#### Supplied material ####

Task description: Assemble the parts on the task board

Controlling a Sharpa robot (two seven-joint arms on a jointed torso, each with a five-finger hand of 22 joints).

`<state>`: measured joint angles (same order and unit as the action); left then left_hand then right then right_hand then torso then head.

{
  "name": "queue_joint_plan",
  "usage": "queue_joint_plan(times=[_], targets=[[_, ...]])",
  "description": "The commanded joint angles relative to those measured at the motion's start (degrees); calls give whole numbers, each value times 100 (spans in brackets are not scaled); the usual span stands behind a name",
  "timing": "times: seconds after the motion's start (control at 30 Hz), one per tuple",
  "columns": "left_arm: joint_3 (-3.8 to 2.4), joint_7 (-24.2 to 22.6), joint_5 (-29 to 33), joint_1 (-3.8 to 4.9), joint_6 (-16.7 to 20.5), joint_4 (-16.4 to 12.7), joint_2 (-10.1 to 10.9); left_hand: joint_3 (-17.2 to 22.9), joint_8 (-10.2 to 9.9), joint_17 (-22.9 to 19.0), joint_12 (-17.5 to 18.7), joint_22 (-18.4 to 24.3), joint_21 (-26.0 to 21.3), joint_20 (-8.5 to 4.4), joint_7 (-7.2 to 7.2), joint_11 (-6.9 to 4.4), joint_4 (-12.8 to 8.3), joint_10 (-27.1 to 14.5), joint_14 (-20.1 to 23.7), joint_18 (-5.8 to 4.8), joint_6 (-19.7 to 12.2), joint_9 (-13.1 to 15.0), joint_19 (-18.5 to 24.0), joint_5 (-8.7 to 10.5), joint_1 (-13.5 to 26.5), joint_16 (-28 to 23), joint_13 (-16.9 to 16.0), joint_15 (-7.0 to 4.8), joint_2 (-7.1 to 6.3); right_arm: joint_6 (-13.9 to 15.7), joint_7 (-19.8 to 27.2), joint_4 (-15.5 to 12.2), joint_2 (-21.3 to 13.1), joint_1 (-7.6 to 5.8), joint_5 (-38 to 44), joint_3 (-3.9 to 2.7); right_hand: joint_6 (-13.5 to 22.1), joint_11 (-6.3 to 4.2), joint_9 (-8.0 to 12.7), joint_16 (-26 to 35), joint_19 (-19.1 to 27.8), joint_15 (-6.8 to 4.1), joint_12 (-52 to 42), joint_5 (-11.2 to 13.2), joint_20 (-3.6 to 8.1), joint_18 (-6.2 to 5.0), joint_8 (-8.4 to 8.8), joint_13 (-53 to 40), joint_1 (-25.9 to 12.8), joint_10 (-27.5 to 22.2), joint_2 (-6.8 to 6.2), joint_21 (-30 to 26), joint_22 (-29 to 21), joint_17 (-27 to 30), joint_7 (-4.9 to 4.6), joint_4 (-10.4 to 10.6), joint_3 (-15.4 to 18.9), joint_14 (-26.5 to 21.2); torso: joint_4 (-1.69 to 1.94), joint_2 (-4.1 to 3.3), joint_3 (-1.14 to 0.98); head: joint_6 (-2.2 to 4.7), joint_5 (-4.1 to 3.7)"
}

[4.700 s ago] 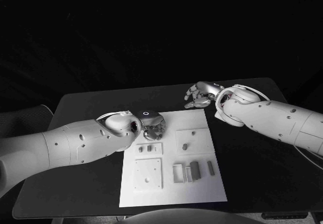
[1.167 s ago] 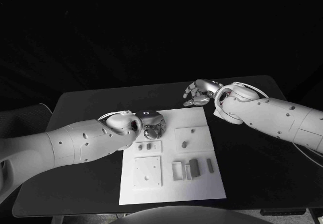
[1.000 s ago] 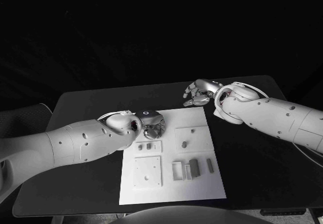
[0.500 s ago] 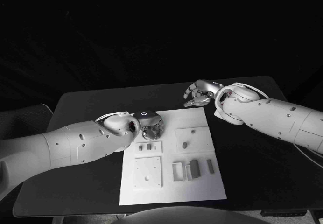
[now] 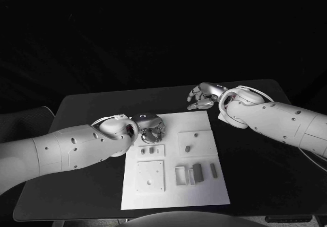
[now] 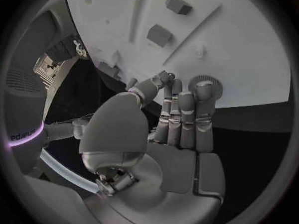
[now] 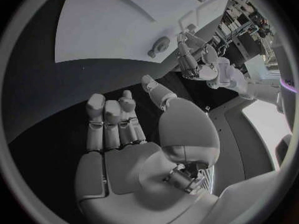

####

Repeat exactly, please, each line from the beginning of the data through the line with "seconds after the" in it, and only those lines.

- **The answer**
Task description: Assemble the parts on the task board

Controlling a Sharpa robot (two seven-joint arms on a jointed torso, each with a five-finger hand of 22 joints).

`<state>`: measured joint angles (same order and unit as the action); left then left_hand then right then right_hand then torso then head.

{
  "name": "queue_joint_plan",
  "usage": "queue_joint_plan(times=[_], targets=[[_, ...]])",
  "description": "The commanded joint angles relative to those measured at the motion's start (degrees); calls give whole numbers, each value times 100 (spans in brackets are not scaled); the usual span stands behind a name",
  "timing": "times: seconds after the motion's start (control at 30 Hz), one per tuple",

The answer given above is the complete response.